LONDON (Dow Jones Newswires), Dec. 1, 2010

Shell plans to raise oil production from Iraq's supergiant Majnoon oil field to 175,000 barrels a day by the end of 2012, a company executive said Wednesday.

Shell, which partnered Malaysia's state-run Petronas to develop Majnoon, this year has raised production from the field to 65,000 barrels a day from 40,000 barrels a day, the executive told Dow Jones Newswires on the sidelines of an Iraq petroleum conference being held in London.

The Anglo-Dutch major also signed last week in Basra in southern Iraq a deal with Halliburton of the U.S. and the state-run Iraqi Drilling Co. a contract to drill 15 wells at the 12.8-billion-barrel field. "Drilling is expected to start in March next year," the executive said. He gave no figure of the value of the deal.
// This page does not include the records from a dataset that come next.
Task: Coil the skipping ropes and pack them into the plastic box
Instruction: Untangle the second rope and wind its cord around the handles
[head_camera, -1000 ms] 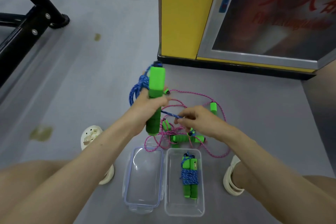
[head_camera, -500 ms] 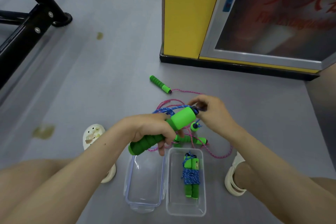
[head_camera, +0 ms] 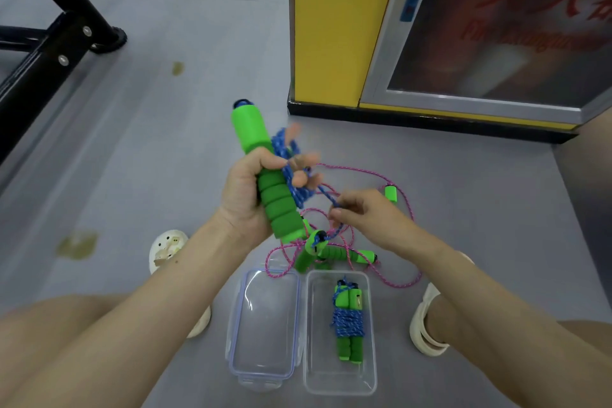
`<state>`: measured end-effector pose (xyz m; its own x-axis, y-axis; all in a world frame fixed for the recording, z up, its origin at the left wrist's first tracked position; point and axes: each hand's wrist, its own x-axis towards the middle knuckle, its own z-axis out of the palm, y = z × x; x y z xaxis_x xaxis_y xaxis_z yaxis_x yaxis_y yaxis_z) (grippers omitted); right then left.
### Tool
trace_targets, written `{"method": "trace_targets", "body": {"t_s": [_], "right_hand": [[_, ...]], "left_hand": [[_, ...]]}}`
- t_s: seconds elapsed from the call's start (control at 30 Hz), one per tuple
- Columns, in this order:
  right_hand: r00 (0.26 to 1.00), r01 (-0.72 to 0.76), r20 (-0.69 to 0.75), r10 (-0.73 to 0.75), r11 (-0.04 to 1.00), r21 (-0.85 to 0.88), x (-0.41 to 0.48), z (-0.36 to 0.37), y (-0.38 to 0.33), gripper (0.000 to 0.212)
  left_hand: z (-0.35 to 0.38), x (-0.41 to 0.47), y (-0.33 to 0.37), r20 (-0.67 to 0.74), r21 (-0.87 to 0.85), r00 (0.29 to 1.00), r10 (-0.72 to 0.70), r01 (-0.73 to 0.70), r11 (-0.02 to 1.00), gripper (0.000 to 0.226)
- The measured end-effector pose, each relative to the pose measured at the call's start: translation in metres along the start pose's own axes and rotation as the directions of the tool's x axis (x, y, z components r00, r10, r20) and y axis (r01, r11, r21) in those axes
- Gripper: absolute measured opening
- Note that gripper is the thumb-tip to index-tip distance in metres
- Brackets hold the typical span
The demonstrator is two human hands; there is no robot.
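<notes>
Standing nearly upright above the floor, a green handle (head_camera: 251, 129) is gripped in the left hand (head_camera: 245, 195), with its ridged foam half against the palm. Loops of blue rope (head_camera: 287, 172) are draped over that hand's outstretched fingers, which are blurred, so the turns cannot be counted. A strand of it is pinched by the right hand (head_camera: 367, 219), and the second handle (head_camera: 309, 250) hangs below. A bundled rope (head_camera: 347, 325) lies in the clear plastic box (head_camera: 341, 386), beside the lid (head_camera: 265, 371). A pink rope (head_camera: 361, 172) is spread on the floor, partly hidden behind both hands.
</notes>
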<state>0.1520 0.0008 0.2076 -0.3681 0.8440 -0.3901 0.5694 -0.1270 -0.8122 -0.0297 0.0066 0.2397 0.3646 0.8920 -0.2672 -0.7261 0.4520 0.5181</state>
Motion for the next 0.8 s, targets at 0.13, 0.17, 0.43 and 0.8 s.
{"method": "trace_targets", "body": {"t_s": [0.13,0.17,0.43,0.8], "right_hand": [[0.999,-0.024,0.043,0.023,0.999,0.024,-0.003,0.001,-0.012,0.012],[0.997,-0.043,0.066,0.040,0.998,0.045,-0.004,0.002,-0.013,0.013],[0.990,-0.078,0.125,0.071,0.995,0.055,-0.004,0.000,-0.010,0.017],[0.895,-0.422,0.152,0.419,0.906,-0.009,-0.004,-0.009,-0.004,0.028]], "left_hand": [[0.007,0.002,0.003,-0.351,0.185,0.919,0.180,-0.120,0.975,0.026],[0.008,0.002,0.003,-0.408,0.244,0.890,0.205,-0.110,0.963,0.021],[-0.022,0.006,0.007,-0.544,0.786,0.642,0.541,0.164,0.596,0.024],[-0.024,0.008,-0.001,-0.357,0.924,0.655,0.666,0.351,0.150,0.035]]}}
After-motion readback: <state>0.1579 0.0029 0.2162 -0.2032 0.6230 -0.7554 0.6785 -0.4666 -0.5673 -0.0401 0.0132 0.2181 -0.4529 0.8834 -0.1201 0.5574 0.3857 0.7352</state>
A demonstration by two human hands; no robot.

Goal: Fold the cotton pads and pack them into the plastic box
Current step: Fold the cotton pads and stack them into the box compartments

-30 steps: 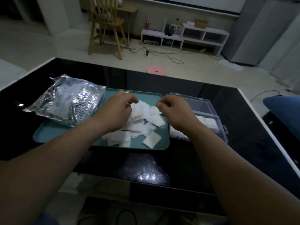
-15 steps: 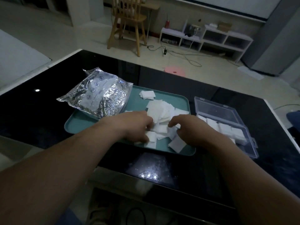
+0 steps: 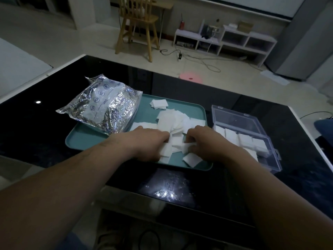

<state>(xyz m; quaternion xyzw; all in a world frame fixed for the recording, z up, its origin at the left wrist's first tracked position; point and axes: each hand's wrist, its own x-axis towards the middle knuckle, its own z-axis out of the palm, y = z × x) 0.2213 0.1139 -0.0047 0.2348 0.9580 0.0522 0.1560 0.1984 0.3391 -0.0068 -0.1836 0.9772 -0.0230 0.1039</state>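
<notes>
Gripping white square cotton pads in curled fingers of left hand and right hand over a teal rectangular plastic tray, beside an open, part-filled clear plastic box on glossy black tabletop.

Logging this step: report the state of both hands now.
Left hand: closed, gripping a cotton pad.
Right hand: closed, pinching a narrow pad strip.

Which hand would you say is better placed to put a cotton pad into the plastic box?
Probably the right hand: it works beside the open plastic box, while the left hand sits across the cotton pads, nearer the foil bag.
</notes>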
In August, a senior Iraqi oil official said that Shell/Petronas had also awarded U.K.-based oil and gas services company Petrofac an engineering, procurement and construction contract to build two crude-oil processing plants, each with a 50,000-barrel-a-day capacity. The project has yet to be signed officially, people familiar with the matter said.

Shell and Petronas were awarded a contract a year ago to develop the Majnoon field, which is located in Basra governorate. Shell owns 45% of the venture and Petronas 30%, with Iraq's state-run South Oil Co. holding 25%.

They pledged to raise production to 1.8 million barrels a day from Majnoon by 2017.

Shell is also in the final stages of negotiations with the Baghdad government to sign a gas deal aimed at capturing and selling gas produced from southern oil fields.

Last week, Iraqi Deputy Oil Mminister Ahmad al-Shammaa told reporters in Basra that the $12.5 billion deal could be signed by the end of this year.